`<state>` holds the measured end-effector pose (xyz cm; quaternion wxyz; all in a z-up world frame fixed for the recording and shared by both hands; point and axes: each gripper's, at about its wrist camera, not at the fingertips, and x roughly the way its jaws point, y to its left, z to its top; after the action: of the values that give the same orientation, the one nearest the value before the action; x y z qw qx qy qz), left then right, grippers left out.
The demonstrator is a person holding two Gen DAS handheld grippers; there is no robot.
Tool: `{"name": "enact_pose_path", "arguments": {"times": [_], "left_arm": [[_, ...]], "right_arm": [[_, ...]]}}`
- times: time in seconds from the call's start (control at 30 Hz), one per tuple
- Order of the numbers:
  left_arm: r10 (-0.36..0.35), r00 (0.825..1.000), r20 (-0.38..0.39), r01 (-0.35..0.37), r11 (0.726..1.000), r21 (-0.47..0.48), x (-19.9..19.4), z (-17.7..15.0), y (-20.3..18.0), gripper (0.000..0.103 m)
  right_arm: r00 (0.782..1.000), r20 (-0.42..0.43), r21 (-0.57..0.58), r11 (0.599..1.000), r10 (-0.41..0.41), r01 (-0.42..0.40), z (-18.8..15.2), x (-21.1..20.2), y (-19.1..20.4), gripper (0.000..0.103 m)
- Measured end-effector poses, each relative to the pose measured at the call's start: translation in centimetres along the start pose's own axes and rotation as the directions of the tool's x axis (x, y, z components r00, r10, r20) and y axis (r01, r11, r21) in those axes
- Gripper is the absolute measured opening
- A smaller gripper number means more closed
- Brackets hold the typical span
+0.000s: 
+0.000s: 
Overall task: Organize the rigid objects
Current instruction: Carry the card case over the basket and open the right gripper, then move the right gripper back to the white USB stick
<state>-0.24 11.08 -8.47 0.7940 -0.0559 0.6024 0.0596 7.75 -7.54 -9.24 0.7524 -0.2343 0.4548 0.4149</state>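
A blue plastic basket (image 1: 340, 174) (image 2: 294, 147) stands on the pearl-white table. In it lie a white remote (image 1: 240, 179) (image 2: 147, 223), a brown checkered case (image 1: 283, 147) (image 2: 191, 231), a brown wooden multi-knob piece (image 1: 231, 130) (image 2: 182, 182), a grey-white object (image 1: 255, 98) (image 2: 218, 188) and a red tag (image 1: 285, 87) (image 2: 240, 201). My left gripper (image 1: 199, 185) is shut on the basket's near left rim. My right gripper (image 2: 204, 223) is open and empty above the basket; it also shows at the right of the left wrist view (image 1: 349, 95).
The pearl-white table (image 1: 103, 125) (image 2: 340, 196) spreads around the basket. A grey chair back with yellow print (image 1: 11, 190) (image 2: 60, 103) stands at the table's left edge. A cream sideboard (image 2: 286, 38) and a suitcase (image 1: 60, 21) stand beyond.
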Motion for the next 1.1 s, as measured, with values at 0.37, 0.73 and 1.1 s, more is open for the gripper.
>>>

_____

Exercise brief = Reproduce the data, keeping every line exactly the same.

Result =
`<state>` holds the measured end-effector pose (xyz cm; quaternion wxyz; all in a z-up world frame fixed for the recording and shared by both hands; point and axes: each gripper's, at about its wrist camera, not at the fingertips, and x roughly the way its jaws point, y to its left, z to its top; after the action: of the values that give the same orientation, the one nearest the value before the action; x y z qw qx qy qz), left then right, grippers left out.
The demonstrator is a person holding two Gen DAS handheld grippers; there is no robot.
Tool: `{"name": "enact_pose_path", "arguments": {"times": [_], "left_arm": [[_, ...]], "right_arm": [[_, ...]]}}`
- times: time in seconds from the call's start (control at 30 Hz), one per tuple
- Order of the numbers:
  left_arm: r10 (-0.36..0.35), r00 (0.825..1.000), r20 (-0.38..0.39), r01 (-0.35..0.37), r11 (0.726..1.000), r21 (-0.47..0.48), x (-19.9..19.4), z (-17.7..15.0), y (-20.3..18.0), gripper (0.000..0.103 m)
  right_arm: r00 (0.782..1.000), r20 (-0.42..0.43), r21 (-0.57..0.58), r11 (0.599..1.000), r10 (-0.41..0.41), r01 (-0.42..0.40), z (-18.8..15.2), x (-21.1..20.2), y (-19.1..20.4), gripper (0.000..0.103 m)
- Measured end-effector poses, each relative to the pose measured at the call's start: translation in centimetres along the start pose's own axes and rotation as the directions of the tool's x axis (x, y, z components r00, r10, r20) and y axis (r01, r11, r21) in those axes
- Gripper is the absolute measured opening
- A smaller gripper number means more closed
- Brackets hold the typical span
+0.000s: 
+0.000s: 
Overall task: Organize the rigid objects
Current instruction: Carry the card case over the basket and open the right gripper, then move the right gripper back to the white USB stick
<state>-0.24 11.08 -8.47 0.7940 -0.0559 0.6024 0.0596 7.75 -7.54 -9.24 0.7524 -0.2343 0.4548 0.4149</state>
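A blue plastic basket (image 1: 340, 174) (image 2: 294, 147) stands on the pearl-white table. In it lie a white remote (image 1: 240, 179) (image 2: 147, 223), a brown checkered case (image 1: 283, 147) (image 2: 191, 231), a brown wooden multi-knob piece (image 1: 231, 130) (image 2: 182, 182), a grey-white object (image 1: 255, 98) (image 2: 218, 188) and a red tag (image 1: 285, 87) (image 2: 240, 201). My left gripper (image 1: 199, 185) is shut on the basket's near left rim. My right gripper (image 2: 204, 223) is open and empty above the basket; it also shows at the right of the left wrist view (image 1: 349, 95).
The pearl-white table (image 1: 103, 125) (image 2: 340, 196) spreads around the basket. A grey chair back with yellow print (image 1: 11, 190) (image 2: 60, 103) stands at the table's left edge. A cream sideboard (image 2: 286, 38) and a suitcase (image 1: 60, 21) stand beyond.
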Motion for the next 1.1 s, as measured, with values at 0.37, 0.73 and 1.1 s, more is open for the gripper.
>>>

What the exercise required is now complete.